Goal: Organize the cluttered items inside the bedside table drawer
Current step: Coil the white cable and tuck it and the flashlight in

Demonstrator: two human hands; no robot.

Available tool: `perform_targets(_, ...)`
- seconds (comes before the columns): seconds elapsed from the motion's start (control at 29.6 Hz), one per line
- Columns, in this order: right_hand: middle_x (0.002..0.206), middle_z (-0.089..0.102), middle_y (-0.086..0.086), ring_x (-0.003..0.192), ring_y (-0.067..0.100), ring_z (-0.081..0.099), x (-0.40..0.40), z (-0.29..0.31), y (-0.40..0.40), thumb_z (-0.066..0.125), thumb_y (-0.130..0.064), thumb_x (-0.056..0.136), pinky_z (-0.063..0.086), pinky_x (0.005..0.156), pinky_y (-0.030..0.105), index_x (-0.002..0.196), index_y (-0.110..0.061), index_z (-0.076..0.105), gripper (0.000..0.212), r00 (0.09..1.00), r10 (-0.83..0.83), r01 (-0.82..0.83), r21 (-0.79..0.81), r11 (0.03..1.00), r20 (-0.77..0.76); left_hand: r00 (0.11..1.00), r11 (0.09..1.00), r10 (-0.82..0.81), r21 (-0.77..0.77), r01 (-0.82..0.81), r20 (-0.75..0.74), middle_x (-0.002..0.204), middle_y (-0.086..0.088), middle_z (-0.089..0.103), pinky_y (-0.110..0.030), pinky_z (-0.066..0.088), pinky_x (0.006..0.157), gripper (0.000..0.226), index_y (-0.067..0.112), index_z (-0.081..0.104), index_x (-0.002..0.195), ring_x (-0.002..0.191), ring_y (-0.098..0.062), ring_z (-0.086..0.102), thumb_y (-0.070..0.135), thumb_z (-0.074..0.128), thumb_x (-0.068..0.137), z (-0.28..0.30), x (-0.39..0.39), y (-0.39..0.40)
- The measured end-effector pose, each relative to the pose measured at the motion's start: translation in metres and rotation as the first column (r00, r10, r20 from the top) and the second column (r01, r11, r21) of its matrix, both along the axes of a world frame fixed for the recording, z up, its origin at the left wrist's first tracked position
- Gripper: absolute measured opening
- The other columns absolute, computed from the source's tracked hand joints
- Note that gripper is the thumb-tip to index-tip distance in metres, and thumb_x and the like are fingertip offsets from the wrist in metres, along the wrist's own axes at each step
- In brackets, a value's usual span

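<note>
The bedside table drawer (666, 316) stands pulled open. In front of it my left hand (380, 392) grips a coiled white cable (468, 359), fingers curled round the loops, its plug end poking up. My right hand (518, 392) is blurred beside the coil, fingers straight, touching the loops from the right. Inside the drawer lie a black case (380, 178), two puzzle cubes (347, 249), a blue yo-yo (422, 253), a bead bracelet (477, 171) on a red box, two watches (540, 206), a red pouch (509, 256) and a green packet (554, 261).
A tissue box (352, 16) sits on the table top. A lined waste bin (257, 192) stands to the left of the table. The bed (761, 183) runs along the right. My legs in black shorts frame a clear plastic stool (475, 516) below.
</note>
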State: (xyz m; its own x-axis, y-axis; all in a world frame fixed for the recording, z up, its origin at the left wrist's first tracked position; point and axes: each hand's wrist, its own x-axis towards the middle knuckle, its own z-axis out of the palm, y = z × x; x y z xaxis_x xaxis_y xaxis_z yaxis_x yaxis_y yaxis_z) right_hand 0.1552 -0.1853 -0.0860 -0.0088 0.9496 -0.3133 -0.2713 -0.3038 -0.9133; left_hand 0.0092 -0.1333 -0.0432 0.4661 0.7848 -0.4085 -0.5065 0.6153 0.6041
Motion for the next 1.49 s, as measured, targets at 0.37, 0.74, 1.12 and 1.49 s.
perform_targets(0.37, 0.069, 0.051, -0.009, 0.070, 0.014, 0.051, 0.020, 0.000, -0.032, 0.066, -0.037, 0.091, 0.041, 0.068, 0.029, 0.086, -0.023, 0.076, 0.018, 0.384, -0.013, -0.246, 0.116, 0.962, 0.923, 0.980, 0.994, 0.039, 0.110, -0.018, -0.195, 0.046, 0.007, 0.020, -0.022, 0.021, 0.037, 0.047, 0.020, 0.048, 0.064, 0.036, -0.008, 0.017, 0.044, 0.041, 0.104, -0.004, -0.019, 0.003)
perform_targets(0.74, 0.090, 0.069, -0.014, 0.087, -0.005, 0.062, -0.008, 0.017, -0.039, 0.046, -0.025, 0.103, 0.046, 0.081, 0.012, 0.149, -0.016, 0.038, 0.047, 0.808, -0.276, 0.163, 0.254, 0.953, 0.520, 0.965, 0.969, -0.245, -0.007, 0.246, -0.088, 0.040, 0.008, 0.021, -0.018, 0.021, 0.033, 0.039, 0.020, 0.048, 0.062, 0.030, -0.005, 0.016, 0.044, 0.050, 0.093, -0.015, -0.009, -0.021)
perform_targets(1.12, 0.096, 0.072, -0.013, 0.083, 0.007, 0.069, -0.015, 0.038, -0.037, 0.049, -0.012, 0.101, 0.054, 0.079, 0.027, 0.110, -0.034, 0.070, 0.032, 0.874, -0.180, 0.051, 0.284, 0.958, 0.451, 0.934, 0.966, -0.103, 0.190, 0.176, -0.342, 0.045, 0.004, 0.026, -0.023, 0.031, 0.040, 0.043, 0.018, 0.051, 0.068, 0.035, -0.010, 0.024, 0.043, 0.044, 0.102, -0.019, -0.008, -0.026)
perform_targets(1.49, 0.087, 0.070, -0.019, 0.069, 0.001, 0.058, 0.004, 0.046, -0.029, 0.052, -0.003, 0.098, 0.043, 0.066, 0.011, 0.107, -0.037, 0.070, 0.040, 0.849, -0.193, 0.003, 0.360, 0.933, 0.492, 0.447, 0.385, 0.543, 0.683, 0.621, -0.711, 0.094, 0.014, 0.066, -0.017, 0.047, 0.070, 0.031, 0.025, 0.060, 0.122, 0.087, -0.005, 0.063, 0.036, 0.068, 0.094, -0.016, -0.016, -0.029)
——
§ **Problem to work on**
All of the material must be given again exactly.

§ **The completed task**
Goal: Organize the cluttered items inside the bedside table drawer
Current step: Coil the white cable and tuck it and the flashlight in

Demonstrator: two human hands; no robot.

Available tool: `perform_targets(_, ...)`
- seconds (comes before the columns): seconds elapsed from the motion's start (control at 29.6 Hz), one per line
- Columns, in this order: right_hand: middle_x (0.002..0.206), middle_z (-0.089..0.102), middle_y (-0.086..0.086), ring_x (-0.003..0.192), ring_y (-0.067..0.100), ring_z (-0.081..0.099), x (-0.40..0.40), z (-0.29..0.31), y (-0.40..0.40), thumb_z (-0.066..0.125), thumb_y (-0.130..0.064), thumb_x (-0.056..0.136), pinky_z (-0.063..0.086), pinky_x (0.005..0.156), pinky_y (-0.030..0.105), index_x (-0.002..0.196), index_y (-0.110..0.061), index_z (-0.076..0.105), gripper (0.000..0.212), r00 (0.09..1.00), r10 (-0.83..0.83), r01 (-0.82..0.83), r21 (-0.79..0.81), r11 (0.03..1.00), r20 (-0.77..0.76); left_hand: r00 (0.11..1.00), r11 (0.09..1.00), r10 (-0.82..0.81), r21 (-0.77..0.77), r01 (-0.82..0.81), r20 (-0.75..0.74), middle_x (-0.002..0.204), middle_y (-0.086..0.088), middle_z (-0.089..0.103), pinky_y (-0.110..0.030), pinky_z (-0.066..0.088), pinky_x (0.006..0.157), gripper (0.000..0.226), index_y (-0.067..0.112), index_z (-0.081..0.104), index_x (-0.002..0.195), ring_x (-0.002..0.191), ring_y (-0.098..0.062), ring_z (-0.086..0.102), thumb_y (-0.070..0.135), thumb_z (-0.074..0.128), thumb_x (-0.068..0.137), z (-0.28..0.30), x (-0.39..0.39), y (-0.39..0.40)
- The measured end-effector pose, each relative to the pose measured at the motion's start: translation in metres and rotation as the first column (r00, r10, r20 from the top) and the second column (r01, r11, r21) of its matrix, both along the axes of a world frame fixed for the recording, z up, its origin at the left wrist's first tracked position
- Gripper: absolute measured opening
- The other columns absolute, computed from the source's tracked hand joints
- Note that gripper is the thumb-tip to index-tip distance in metres, and thumb_x and the like are fingertip offsets from the wrist in metres, along the wrist's own axes at each step
- In brackets, a value's usual span

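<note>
The bedside table drawer (666, 316) stands pulled open. In front of it my left hand (380, 392) grips a coiled white cable (468, 359), fingers curled round the loops, its plug end poking up. My right hand (518, 392) is blurred beside the coil, fingers straight, touching the loops from the right. Inside the drawer lie a black case (380, 178), two puzzle cubes (347, 249), a blue yo-yo (422, 253), a bead bracelet (477, 171) on a red box, two watches (540, 206), a red pouch (509, 256) and a green packet (554, 261).
A tissue box (352, 16) sits on the table top. A lined waste bin (257, 192) stands to the left of the table. The bed (761, 183) runs along the right. My legs in black shorts frame a clear plastic stool (475, 516) below.
</note>
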State: (xyz m; its own x-axis, y-axis; all in a world frame fixed for the recording, z up, its origin at the left wrist's first tracked position; point and axes: each hand's wrist, its own x-axis towards the middle knuckle, its own z-axis out of the palm, y = z × x; x y z xaxis_x xaxis_y xaxis_z yaxis_x yaxis_y yaxis_z) right_hand 0.1552 -0.1853 -0.0860 -0.0088 0.9496 -0.3133 -0.2713 -0.3038 -0.9133; left_hand 0.0092 -0.1333 -0.0432 0.4661 0.7848 -0.4085 -0.5065 0.6153 0.6041
Motion for the next 1.49 s, as measured, targets at 0.37, 0.74, 1.12 and 1.49 s.
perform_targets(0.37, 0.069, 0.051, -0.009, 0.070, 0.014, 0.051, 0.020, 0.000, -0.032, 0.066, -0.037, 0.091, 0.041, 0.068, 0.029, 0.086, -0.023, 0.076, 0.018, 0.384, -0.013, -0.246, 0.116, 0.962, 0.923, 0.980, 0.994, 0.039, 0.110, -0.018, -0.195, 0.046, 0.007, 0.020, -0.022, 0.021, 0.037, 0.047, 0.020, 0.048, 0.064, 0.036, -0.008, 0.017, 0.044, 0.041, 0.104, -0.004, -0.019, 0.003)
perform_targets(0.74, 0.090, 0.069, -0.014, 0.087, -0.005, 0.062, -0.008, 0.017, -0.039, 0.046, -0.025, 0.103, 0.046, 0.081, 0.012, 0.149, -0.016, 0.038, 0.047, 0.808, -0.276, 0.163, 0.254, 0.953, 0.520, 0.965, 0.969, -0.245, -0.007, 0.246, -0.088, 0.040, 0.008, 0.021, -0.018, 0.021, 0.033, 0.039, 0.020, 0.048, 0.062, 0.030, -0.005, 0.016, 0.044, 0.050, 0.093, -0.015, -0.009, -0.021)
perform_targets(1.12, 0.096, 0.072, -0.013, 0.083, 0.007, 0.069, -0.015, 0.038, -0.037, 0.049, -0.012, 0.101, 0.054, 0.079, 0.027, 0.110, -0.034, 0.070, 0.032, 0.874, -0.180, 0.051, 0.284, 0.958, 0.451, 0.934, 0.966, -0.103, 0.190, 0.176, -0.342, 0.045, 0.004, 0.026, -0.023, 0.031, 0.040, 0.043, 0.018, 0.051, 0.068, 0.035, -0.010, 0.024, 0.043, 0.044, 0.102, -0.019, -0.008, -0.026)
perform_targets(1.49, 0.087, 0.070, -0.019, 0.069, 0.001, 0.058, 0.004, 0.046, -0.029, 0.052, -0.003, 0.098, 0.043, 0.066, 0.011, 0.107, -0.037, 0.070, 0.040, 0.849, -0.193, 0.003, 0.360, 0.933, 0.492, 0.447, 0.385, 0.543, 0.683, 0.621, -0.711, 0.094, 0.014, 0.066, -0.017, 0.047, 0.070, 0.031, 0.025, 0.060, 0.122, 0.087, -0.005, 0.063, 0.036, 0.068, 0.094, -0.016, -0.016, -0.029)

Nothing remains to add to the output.